I'm reading a wonderful book called "Strong Medicine Speaks" about the 'hidden' native American people of the place where I'm from: Lenape-Nanticoke territory, the Delaware River, southeastern Pennsylvania, south Jersey, the Delmarva peninsula.  I'm very excited about the book, because I remember these people very well, many of my friends and neighbors were related to them, among them my own mother.  People had been marrying 'out' and then marrying each other for generations, so there were quite a few Euro-American/Native American 'mixt' folks in Philadelphia in my day.  My father had been very attracted to this group, and had many friends among them, choosing to settle near Camden New Jersey to be among them.  His second choice would have been New Zealand.  It was in Philadelphia, just across the river from Camden, that he met my mother and his fate was sealed.

Here's what I wrote a year and a half ago when I was figuring out my connection to the indigenous remnant in our old 'First Contact' region:

"One day I realized that my memories of growing up in Philadelphia had overlooked a whole population in the neighborhood.  They were a quiet-living people, not particularly wild, either as adults or as children, and certainly not overly colorful or flamboyant in comparison to the immigrant communities or the African Americans who were, from my child's eye perspective, the more expressive and dominant populations in our little world."

"When I thought about the individuals who made up this 'background' population, I realized they were not all of the same nationality, although they seemed to be of the same ethnicity.  Some had German surnames, others English, Irish or Scotch, while others may have been Italian or Portugese.  We never heard tell of any Spanish people in our area, although there was a Puerto-Rican neighborhood in Philadelphia, and later Cuban refugees in the early nineteen-sixties. 

"My 'background' neighbors all had the same sallow (? - well, some kind of unique 'color' to their) complections, generally dark hair but not always, and more important than coloring or any physical characteristics, they all seemed to share certain cultural aspects in common.  They were a very quiet, keep-your-head down lot, who enjoyed sitting quietly outdoors, and small family get-togethers on Sundays and holidays.  They did not seek out entertainments often, occasionally attending the cinema, and enjoying listening to music on the radio or on records at home.  They either did not own cars, or owned a car but rarely used it, and took very good care of it.

"They seemed to me, for lack of any better qualifiers, a people who were capable of enjoying life 'just as it is,' without a lot of embellishment.  This is not to suggest that they had no desires.  They wanted things, but not a lot of things.  More like a chosen few.  I often heard the children of the immigrants dreaming of becoming fabulously 'RICH,' wishing loudly for that every time we saw the first star of the evening, or had a wishbone to break between us.  But these other children seemed, for the most part, gently good-humored, and truth to tell, not terribly ambitious.  At least, I don't recall them fantasizing about possible 'grand careers' as entertainers, 'richest man in the world, president of the united states,' or anything else along those lines.  They seemed mostly just to enjoy each other, and I enjoyed being with these people, both children and adults, more than anything.  My mother called these folks 'the old families' of Philadelphia, and she didn't mean the so-called 'First Families' who would have been the rich people who lived out on 'the Main Line.'  My mother's old families were, as she once told me, 'mixed people way back.'"  As another friend with this background once told me: "Way back then, more than a hundred years before the Revolution, everybody was marrying everybody else, and they were all happy about it."

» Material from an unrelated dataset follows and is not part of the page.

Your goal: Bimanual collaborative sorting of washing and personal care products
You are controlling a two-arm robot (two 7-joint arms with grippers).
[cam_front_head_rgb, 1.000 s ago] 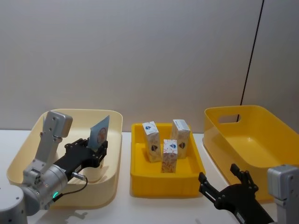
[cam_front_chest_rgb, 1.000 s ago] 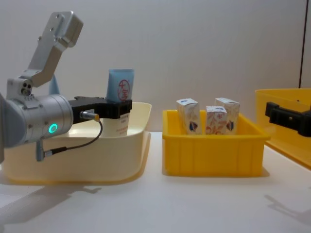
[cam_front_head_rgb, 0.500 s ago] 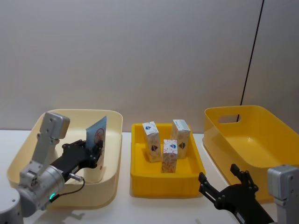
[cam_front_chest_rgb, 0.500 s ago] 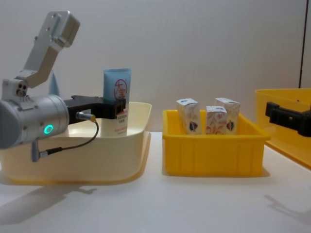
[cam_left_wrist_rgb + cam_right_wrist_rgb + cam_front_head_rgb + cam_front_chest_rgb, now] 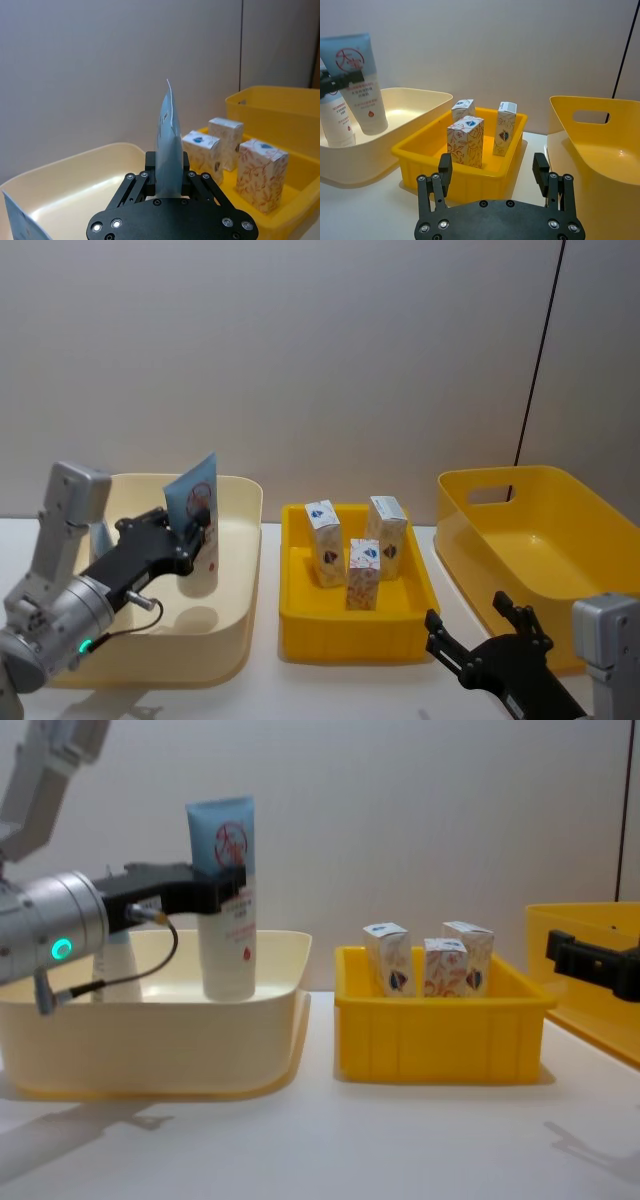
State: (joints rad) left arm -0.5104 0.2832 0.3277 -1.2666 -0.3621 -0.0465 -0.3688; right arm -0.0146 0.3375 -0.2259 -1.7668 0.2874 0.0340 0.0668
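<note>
i have a tube (image 5: 226, 920) clamped in the left gripper (image 5: 220, 886). it is upright, cap down, within the cream bin (image 5: 150, 1040); i can't tell if it touches the floor. a second tube (image 5: 335, 119) stands in that bin. three cartons (image 5: 363, 573) stand in the yellow tray (image 5: 350, 632). the right gripper (image 5: 465, 610) hangs spread wide, low beside the yellow bin (image 5: 560, 540).

One upper squeeze tube (image 5: 228, 940) and one lower squeeze tube (image 5: 334, 125) at left, two in all, three small white cartons (image 5: 363, 573) at centre, one small yellow bin (image 5: 350, 635), one large yellow bin (image 5: 560, 540) at right, one cream bin (image 5: 235, 590)
</note>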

Well, 'Strong Medicine Speaks' is a warm chatty portrait of Marion Strong Medicine Gould, whose 'mixt' forbears mostly married and re-married into the Lenape-Nanticoke lines, were clannish, and lived in rural New Jersey communities primarily among their own clans.  The ghost-writer of the book, Amy HIll Hearth,  is the same author who brought to life "Having Our Say: The Delaney Sisters First One Hundred Years," an absolutely delightful book about two African American centenarian sisters, descendants of slaves, free persons of color, native americans and whites, who had lived in the South and the North, had half a dozen brothers and sisters, and all sorts of stories to tell.  These books are a treasure trove of truths not often told, easily overlooked and forgotten, and worth holding onto, because they tell us so much about who we are and who we have been as Americans.

April 06, 2008

grackle

When I was in my mid-thirties and realizing after eight years of trying to conceive a child, visiting doctors, adoption agencies, etc, that my husband and I were not going to have children after all, I was very depressed and confused.  I also discovered that I had a terrible physical condition that caused a lot of hormonal imbalance, crying, fatigue, menstrual disorders, and probably contributed to my infertility.  I don’t want to go into the gory details too much, but suffice it to say, I was quite miserable, and extremely disappointed.  Somehow, in my confused little brain, I had had it all figured out that by marrying and having children and providing them with a good home, I would be making up for certain things that had been lacking in my own early life.  And I would be helping to make the world a better place.


During this period in my mid-thirties, I began to realize that these expectations and fantasies about the life I was going to create were actually contributing to my disease.  I grieved the loss of my dreams (and many other losses that piggy-backed onto it) and began to gird up my loins, and make a firm and clear intention to change the way I saw my life, to change my expectations, to try to find a new way of seeing myself and my life.  To heal myself and begin again.


Everywhere I went during this period, I would constantly see a solitary grackle.  I must have seen grackles before, but never really noticed them or thought they were quite ordinary birds, perhaps because they are a simple blackbird in general lineament.  But upon closer observation, I noticed that they had lovely rainbow colors around their necks, a subtle iridescence within their black feathering, and a most startling, sparkling, vivid amber eye.  They made me think of a poem I'd read that included some phrase like, 'to pierce the sour rind' (of life).  I could taste that when I looked at the grackle.  Making the rounds of various parking-lots in my empty circle of household duties, I would spot a grackle again and again.  I began to think of grackles as a kind of ‘totem’ bird in my life. 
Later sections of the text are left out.